Стендаль размышляет на этой странице о том, чье счастье больше: Дон-Жуана или Вертера? Посетители блестящих салонов и гостиных Милана и Парижа часто видели в самом Стендале Дон-Жуана. Редкие современники догадывались, что сердце его было сердцем Вертера. Оно и подсказывает ему выбор, когда он сопоставляет счастье первого и счастье второго.
«Любовь в стиле Вертера, — пишет Стендаль, — похожа на чувство школьника, сочиняющего трагедию, и даже в тысячу раз лучше; это новая жизненная цель, которой все подчиняется, которая меняет облик всех вещей. Любовь-страсть величественно преображает в глазах человека всю природу, которая кажется чем-то небывало новым, созданным только вчера. Влюбленный удивляется, что никогда раньше не видел необычайного зрелища, которое теперь открывает в своей душе. Все ново, все живет, все дышит самым страстным интересом».
Вот тут он и делает эту сноску:
«Вол. 1819. Козья жимолость, при спуске».
«Вол.» — это, видимо, Вольтерра, итальянский город на Тосканском плоскогорье. В этом уединенном городе, похожем на крепость, Стендаль пережил самое большое счастье — то, которое не оставляет по себе воспоминаний, настолько потрясена душа, — и самое большое несчастье. Было это в июне 1819 года в самые великие, в самые трагические дни его любви к Метильде Дембовской.

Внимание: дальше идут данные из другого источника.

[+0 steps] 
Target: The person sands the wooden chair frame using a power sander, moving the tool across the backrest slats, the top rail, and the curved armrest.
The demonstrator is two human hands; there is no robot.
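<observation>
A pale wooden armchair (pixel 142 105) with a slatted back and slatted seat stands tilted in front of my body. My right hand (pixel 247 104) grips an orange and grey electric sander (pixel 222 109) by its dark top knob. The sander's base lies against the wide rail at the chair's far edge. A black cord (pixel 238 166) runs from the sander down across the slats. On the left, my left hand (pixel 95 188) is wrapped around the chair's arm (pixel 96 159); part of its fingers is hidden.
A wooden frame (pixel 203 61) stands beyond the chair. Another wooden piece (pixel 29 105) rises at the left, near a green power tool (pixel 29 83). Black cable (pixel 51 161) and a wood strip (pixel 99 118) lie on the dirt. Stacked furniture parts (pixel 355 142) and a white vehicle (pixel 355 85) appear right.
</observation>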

Она разрешила ему видеться с ней не чаще двух раз в месяц.
«Жизнь Сальвиати разделялась на двухнедельные периоды, носившие окраску настроения тех вечеров, в которые ему разрешалось видеться с г-жой… 21 мая, например, он был вне себя от счастья, а 2 июня не хотел возвращаться домой от боязни поддаться искушению пустить себе пулю в лоб», — писал Стендаль потом в книге «О любви».
(Но тут же, глубоко сострадая Сальвиати, он не мог воздержаться от несравненного стендалевского замечания: «Такие встречи хороши тем, что они пополняют сокровищницу кристаллизации».)
В июне 1819 года Метильда Дембовская уехала из Милана в Вольтерру. Стендаль не вынес разлуки, последовал за ней, переменив платье, надев большие роговые очки: он не был избалован любимой женщиной и понимал, что будет строго наказан, если она его узнает.
И он ее увидел, пережил счастье настолько острое, что все подробности той минуты ускользнули от его сознания. Она его узнала.
«Женщина может быть могущественна, — писал позднее Стендаль, — в меру несчастья, которым она может покарать…» Могущество Метильды Дембовской по отношению к Стендалю было беспредельным.